What's needed is the listing below, repeated word for word with no pictures.

= Beginning of Section =

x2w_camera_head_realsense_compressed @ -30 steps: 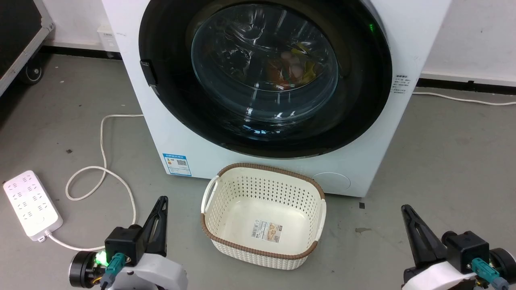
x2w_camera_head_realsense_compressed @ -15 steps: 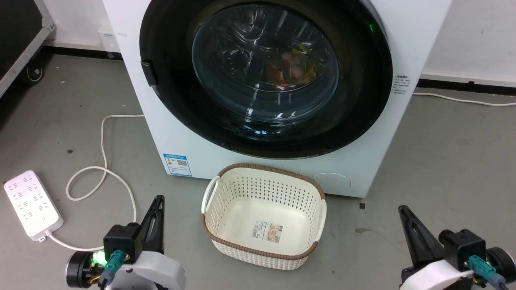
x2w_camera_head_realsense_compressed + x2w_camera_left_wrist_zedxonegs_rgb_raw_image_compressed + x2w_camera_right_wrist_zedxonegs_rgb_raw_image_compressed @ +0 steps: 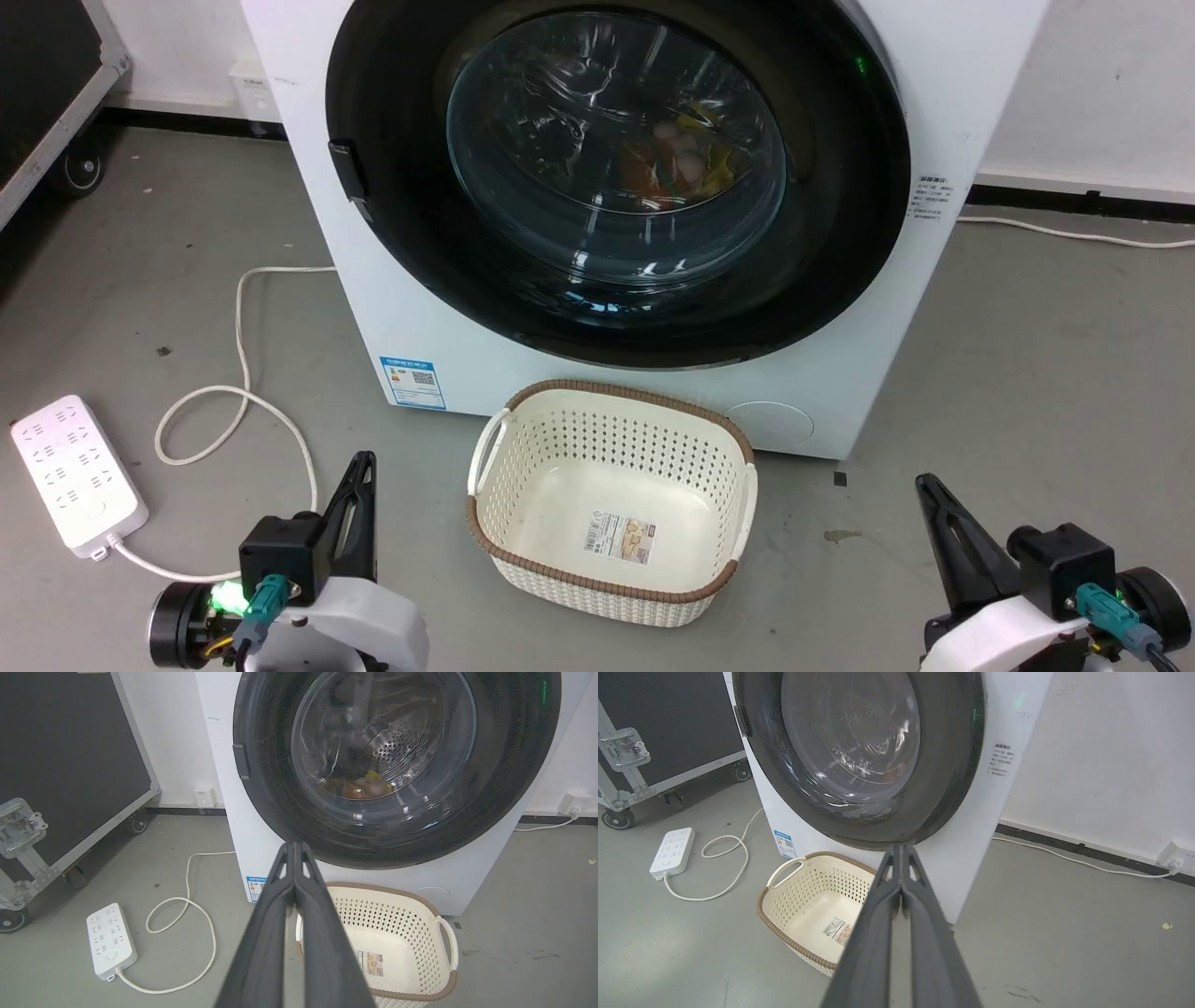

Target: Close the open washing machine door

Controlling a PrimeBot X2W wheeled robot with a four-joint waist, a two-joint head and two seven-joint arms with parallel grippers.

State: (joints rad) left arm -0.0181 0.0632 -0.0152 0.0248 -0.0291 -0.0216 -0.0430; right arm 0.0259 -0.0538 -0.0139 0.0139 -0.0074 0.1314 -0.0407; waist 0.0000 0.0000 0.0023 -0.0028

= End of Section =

Answer to this exercise |
x2w_camera_head_realsense_compressed @ -30 steps: 
x2w_camera_head_realsense_compressed @ -15 steps: 
x2w_camera_head_realsense_compressed + x2w_camera_left_wrist_zedxonegs_rgb_raw_image_compressed + x2w_camera_right_wrist_zedxonegs_rgb_raw_image_compressed @ +0 steps: 

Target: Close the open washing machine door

Controlling a PrimeBot X2W wheeled robot with a four-joint waist, a two-joint head and two seven-joint arms with parallel grippers.

State: (joints rad) left arm -0.0181 0.0632 -0.0152 0.0248 -0.0291 -0.0216 -0.0430; right arm 0.0259 -0.0538 -0.0139 0.0139 -0.0074 0.1314 -0.0407; waist 0.0000 0.0000 0.0023 -0.0028

The output requires no further additions.